Your goal: Character for character, write out the data below.

Provided data:
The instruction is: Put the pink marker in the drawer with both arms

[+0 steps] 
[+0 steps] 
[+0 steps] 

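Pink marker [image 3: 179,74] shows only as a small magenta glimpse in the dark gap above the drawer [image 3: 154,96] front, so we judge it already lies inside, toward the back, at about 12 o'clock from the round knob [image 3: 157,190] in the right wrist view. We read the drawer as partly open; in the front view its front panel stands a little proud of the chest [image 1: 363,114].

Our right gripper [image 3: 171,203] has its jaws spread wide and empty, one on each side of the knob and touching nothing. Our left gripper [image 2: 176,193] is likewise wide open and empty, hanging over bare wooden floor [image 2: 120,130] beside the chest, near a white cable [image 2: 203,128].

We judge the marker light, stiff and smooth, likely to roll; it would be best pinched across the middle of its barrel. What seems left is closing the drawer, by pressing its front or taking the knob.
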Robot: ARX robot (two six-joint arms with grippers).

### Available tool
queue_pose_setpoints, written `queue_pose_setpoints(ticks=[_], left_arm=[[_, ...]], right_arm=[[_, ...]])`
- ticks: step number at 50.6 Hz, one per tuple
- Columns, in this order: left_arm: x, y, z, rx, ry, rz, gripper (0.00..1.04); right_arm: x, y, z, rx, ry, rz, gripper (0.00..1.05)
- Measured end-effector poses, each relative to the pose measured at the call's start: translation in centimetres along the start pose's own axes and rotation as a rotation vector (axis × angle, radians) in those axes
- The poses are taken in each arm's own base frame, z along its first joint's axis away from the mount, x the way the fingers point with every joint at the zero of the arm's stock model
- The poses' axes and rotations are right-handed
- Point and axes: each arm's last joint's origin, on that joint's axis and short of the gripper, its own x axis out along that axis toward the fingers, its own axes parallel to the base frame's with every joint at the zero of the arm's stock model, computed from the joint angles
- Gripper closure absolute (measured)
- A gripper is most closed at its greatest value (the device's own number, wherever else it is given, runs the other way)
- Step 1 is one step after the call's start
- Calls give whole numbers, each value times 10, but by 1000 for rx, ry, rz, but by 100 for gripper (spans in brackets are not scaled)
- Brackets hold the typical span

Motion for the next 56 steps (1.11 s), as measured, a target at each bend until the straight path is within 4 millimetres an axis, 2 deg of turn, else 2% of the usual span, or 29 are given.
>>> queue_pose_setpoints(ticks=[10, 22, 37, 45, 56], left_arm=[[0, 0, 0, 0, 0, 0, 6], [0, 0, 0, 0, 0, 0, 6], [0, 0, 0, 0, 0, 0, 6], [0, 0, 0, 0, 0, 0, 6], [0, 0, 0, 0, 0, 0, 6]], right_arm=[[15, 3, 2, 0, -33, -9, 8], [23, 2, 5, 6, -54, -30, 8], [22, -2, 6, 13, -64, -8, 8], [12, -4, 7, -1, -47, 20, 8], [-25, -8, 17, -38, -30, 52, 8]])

Answer to this task:
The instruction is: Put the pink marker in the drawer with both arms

[+0 steps] 
[+0 steps] 
[+0 steps] 

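Pink marker [image 3: 179,74] shows only as a small magenta glimpse in the dark gap above the drawer [image 3: 154,96] front, so we judge it already lies inside, toward the back, at about 12 o'clock from the round knob [image 3: 157,190] in the right wrist view. We read the drawer as partly open; in the front view its front panel stands a little proud of the chest [image 1: 363,114].

Our right gripper [image 3: 171,203] has its jaws spread wide and empty, one on each side of the knob and touching nothing. Our left gripper [image 2: 176,193] is likewise wide open and empty, hanging over bare wooden floor [image 2: 120,130] beside the chest, near a white cable [image 2: 203,128].

We judge the marker light, stiff and smooth, likely to roll; it would be best pinched across the middle of its barrel. What seems left is closing the drawer, by pressing its front or taking the knob.
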Robot: ARX robot (two six-joint arms with grippers).

### Available tool
queue_pose_setpoints, written `queue_pose_setpoints(ticks=[_], left_arm=[[_, ...]], right_arm=[[_, ...]])`
- ticks: step number at 50.6 Hz, one per tuple
- Columns, in this order: left_arm: x, y, z, rx, ry, rz, gripper (0.00..1.04); right_arm: x, y, z, rx, ry, rz, gripper (0.00..1.05)
- Measured end-effector poses, each relative to the pose measured at the call's start: translation in centimetres along the start pose's own axes and rotation as a rotation vector (axis × angle, radians) in those axes
- The poses are taken in each arm's own base frame, z along its first joint's axis away from the mount, x the way the fingers point with every joint at the zero of the arm's stock model
- The poses' axes and rotations are right-handed
- Point and axes: each arm's last joint's origin, on that joint's axis and short of the gripper, its own x axis out along that axis toward the fingers, its own axes parallel to the base frame's with every joint at the zero of the arm's stock model, computed from the joint angles
- Gripper closure absolute (measured)
- A gripper is most closed at its greatest value (the device's own number, wherever else it is given, runs the other way)
- Step 1 is one step after the call's start
- Calls give whole numbers, each value times 10, but by 1000 for rx, ry, rz, but by 100 for gripper (spans in brackets are not scaled)
- Brackets hold the typical span

Motion for the next 56 steps (1.11 s), as measured, a target at each bend until the straight path is within 4 millimetres an axis, 2 deg of turn, else 2% of the usual span, or 29 are given.
>>> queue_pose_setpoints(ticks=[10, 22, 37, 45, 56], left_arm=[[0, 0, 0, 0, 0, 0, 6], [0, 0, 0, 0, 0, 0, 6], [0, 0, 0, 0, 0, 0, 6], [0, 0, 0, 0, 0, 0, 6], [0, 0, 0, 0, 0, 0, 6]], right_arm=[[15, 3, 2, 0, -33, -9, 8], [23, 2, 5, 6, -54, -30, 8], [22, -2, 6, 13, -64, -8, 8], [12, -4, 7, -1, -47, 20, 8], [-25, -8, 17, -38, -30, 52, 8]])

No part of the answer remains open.